"""
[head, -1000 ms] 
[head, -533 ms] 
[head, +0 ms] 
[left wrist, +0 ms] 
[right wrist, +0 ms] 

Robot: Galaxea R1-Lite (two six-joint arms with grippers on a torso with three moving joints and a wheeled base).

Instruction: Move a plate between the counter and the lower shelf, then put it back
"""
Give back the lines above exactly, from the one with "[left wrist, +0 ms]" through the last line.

▶ [Written answer]
[left wrist, +0 ms] 
[right wrist, +0 ms] 

Robot: Galaxea R1-Lite (two six-joint arms with grippers on a torso with three moving joints and a wheeled base).

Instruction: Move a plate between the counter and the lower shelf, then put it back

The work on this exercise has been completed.